Consider this example:

    l l l l r r r r r ? ? ? ?
            ^         ^
            i         j
Now if the first ? was an r element, you could simply increment j and be done with it. But suppose it was an l element, then you have this scenario:

    l l l l r r r r r l ? ? ?
            ^         ^
            i         j
Note that "the first element of the right partition" is equivalent to "the first element after the left partition". Does it now make more sense that swapping the first element of the right partition and the unknown element (v[i], v[j]) is the right thing to do? After our swap we have this:

            +- swap --+
            v         v
    l l l l l r r r r r ? ? ?
            ^         ^
            i         j
So now incrementing i and j both fixes our invariant:

    l l l l l r r r r r ? ? ?
              ^         ^
              i         j
> And what about the element that was in the right partition, when do you check where that one belongs?

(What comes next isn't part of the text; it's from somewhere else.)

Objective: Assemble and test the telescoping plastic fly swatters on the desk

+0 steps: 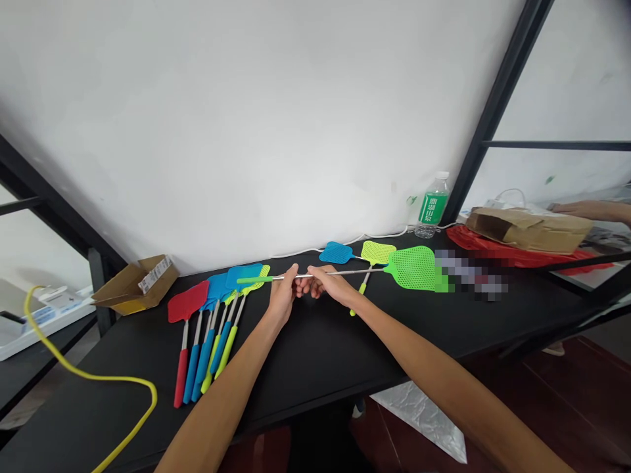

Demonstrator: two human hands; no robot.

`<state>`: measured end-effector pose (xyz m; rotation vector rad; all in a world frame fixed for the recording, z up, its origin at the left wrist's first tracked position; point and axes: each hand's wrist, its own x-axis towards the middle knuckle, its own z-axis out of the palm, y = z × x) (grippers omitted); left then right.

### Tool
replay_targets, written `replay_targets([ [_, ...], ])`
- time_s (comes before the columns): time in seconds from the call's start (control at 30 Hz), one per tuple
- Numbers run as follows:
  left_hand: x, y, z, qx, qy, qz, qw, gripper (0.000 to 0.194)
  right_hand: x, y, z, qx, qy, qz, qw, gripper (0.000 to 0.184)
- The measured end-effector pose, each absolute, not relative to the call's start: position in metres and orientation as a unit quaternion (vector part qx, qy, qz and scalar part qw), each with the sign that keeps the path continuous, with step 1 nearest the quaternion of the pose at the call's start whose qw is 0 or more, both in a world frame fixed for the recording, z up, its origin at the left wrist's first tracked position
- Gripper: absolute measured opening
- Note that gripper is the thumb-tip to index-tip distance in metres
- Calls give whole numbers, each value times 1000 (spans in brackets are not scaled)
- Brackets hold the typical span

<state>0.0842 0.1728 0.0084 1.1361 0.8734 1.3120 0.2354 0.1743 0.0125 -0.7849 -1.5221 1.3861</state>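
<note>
A green fly swatter (417,267) with a thin metal telescopic rod is held level above the black table (320,348). My left hand (284,292) is closed on the rod near its green handle end. My right hand (323,281) pinches the rod just to the right of it. The swatter's head points right. A row of several swatters (211,328), red, blue and yellow-green, lies to the left of my hands. A blue swatter (336,252) and a yellow-green swatter (377,253) lie behind the held rod.
An open cardboard box (135,284) sits at the table's left end, and a yellow cable (98,378) loops across the near left. A water bottle (432,207) stands by the wall. On the right lies red cloth (507,253) under a brown package (530,228), touched by another person's hand (586,209).
</note>
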Motion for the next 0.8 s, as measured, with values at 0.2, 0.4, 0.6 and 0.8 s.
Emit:
replay_targets([
  [0.2,83,175,13,452,388,575,561,48,231,171,16,-298,-666,503,463,51],
  [0.4,78,174,22,430,402,586,557,47,230,166,19,-282,-693,461,477,50],
  [0.6,77,174,26,425,412,586,553,46,231,167,19,-283,-718,420,478,49],
  [0.8,75,175,30,422,419,582,554,46,233,168,18,-291,-724,412,471,51],
])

That one still belongs in the right partition, which is why we increment both i and j.



Ahh, thank you, this clarifies things! I was thinking of Quicksort, where j moves left until it meets i, and missed the fact that they both move in the same direction and i runs through the entire list. Thanks!

EDIT: I'm now on the desktop and see that your graphs clarify this much better, on mobile I had Dark Reader and they were invisible. You may want a white background.


> I was thinking of Quicksort, where j moves left until it meets i, and missed the fact that they both move in the same direction and i runs through the entire list.

You were thinking of Hoare partitioning. Quicksort can use either Hoare or Lomuto (or any other) partitioning algorithm.


Yes, now that you mention it, that does make sense, thank you.